PARIS – Dengan agenda pemilihan presiden yang semakin dekat, pemerintah Prancis terus mencari cara untuk menarik dukungan sayap kanan, termasuk inisiatif baru yang kembali menargetkan Islam. Menteri Dalam Negeri Prancis, Gerald Darmanin, berencana untuk mengorganisasi ‘sebuah forum Islam’ pada awal tahun depan dalam upaya untuk mengerahkan apa yang dilihat sebagian orang sebagai pengaruh atas bagaimana umat Islam mempraktikkan keyakinan mereka.
Dilansir dari TRT World, nantinya pemerintah Prancis akan memilih antara 80-100 individu yang diajukan sebagai pemimpin agama, imam, dan anggota masyarakat sipil, tetapi yang lebih penting, menerima narasi negara bahwa Muslim dan Islam memiliki masalah di negara tersebut. Inisiatif terbaru, yang rencananya diadakan pada Februari 2022, seolah mengakui kegagalan langkah pemerintah sebelumnya.
Pada 2020 lalu, Presiden Prancis, Emmanuel Macron, sempat menekan Council of Muslim Worship (CFCM) untuk menandatangani piagam ‘nilai-nilai Republik’. Lalu, pada awal 2021, Macron mendorong ‘Piagam Imam’, seperangkat prinsip yang akan mendefinisikan Islam di Prancis. Kedua inisiatif tersebut gagal karena dianggap kurang memiliki legitimasi. “Kami memiliki sesuatu yang sangat formal, yang bekerja di sekitar CFCM. Namun, CFCM telah lumpuh total selama setahun,” klaim pemerintah.
‘Piagam Imam’ yang kontroversial berusaha untuk mengontrol apa yang dapat dibicarakan masjid dalam khotbah mereka, terutama jika mereka mengajukan pertanyaan seputar Islamofobia atau rasisme negara, yang dibantah oleh pemerintah Prancis sebagai masalah. Pidato di masjid yang mengarah ke ‘bermusuhan dengan kebijakan luar negeri Prancis’ juga akan dilarang.
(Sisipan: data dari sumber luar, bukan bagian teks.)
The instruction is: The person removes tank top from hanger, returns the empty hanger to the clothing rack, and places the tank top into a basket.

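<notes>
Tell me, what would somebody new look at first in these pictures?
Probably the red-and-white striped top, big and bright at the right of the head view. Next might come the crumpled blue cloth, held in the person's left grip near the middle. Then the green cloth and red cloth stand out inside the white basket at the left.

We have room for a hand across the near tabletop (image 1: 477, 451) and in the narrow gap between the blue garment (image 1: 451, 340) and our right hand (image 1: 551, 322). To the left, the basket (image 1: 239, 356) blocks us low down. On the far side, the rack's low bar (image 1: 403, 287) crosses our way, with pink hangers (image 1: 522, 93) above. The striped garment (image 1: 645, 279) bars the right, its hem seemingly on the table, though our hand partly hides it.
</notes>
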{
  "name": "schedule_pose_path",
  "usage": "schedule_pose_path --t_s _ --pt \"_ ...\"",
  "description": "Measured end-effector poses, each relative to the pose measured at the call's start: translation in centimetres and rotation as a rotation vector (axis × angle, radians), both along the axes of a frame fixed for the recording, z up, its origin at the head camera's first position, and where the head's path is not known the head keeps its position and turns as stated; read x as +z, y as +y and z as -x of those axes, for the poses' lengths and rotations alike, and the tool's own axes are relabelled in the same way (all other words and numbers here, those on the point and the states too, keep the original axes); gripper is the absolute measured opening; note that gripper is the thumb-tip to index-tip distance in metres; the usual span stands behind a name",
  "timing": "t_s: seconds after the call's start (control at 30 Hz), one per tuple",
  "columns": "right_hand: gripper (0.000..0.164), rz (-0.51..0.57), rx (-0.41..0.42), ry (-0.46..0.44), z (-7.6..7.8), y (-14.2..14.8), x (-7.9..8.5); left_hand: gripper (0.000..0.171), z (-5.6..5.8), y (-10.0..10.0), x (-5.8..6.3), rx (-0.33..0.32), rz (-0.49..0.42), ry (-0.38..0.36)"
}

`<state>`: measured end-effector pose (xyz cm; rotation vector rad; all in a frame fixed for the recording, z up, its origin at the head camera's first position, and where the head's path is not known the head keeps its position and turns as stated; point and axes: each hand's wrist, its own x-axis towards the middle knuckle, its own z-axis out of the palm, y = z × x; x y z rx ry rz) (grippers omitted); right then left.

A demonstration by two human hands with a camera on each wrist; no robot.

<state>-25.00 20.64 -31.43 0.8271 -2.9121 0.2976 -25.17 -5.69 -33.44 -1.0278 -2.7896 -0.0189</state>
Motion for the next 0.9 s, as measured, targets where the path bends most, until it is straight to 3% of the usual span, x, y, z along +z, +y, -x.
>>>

Beberapa organisasi Muslim mengutuk upaya negara untuk ‘menginstrumentalisasi’ Islam setelah pengumuman itu. Masjid Agung Paris, sebuah badan yang dekat dengan pemerintahan Macron, berpisah dari CFCM setelah badan tersebut menolak untuk mengadopsi Piagam Imam di negara bagian, dan sekarang mendukung inisiatif terbaru oleh Darmanin.
Awal tahun ini, Darmanin sempat menyatakan ketidaksenangannya karena tidak dapat menutup lebih banyak masjid di Negeri Anggur. Selama setahun terakhir, Macron telah menutup 17 masjid karena dikatakan melanggar ‘undang-undang keamanan’ yang tidak jelas atau tidak memiliki ‘standar keamanan’ yang tepat. Sementara itu, 89 masjid lainnya juga berada di bawah pengawasan.
Isu seputar identitas dan Islam akan menjadi sorotan dalam pemilu tahun depan. Ada kekhawatiran yang berkembang di antara masyarakat sipil Prancis, organisasi hak asasi manusia internasional, dan Muslim lokal yang khawatir bahwa pemerintah Macron secara tidak proporsional menargetkan Muslim dalam upaya untuk menjilat pemilih sayap kanan.
Munculnya tokoh-tokoh seperti kandidat presiden sayap kanan, Eric Zemmour, hanya semakin mempolarisasi panggung politik Prancis. Pamor Zemmour yang melejit, seorang penulis sayap kanan dan pakar TV, membuatnya melonjak ke tempat keempat dalam jajak pendapat, mengumpulkan 13 persen suara dalam apa yang dijanjikan akan menjadi pemilihan presiden yang sangat kontroversial. Pandangan Zemmour tentang Islam yang menurutnya tidak sesuai dengan Prancis dan cara hidup Prancis, telah bergema di masyarakat setempat.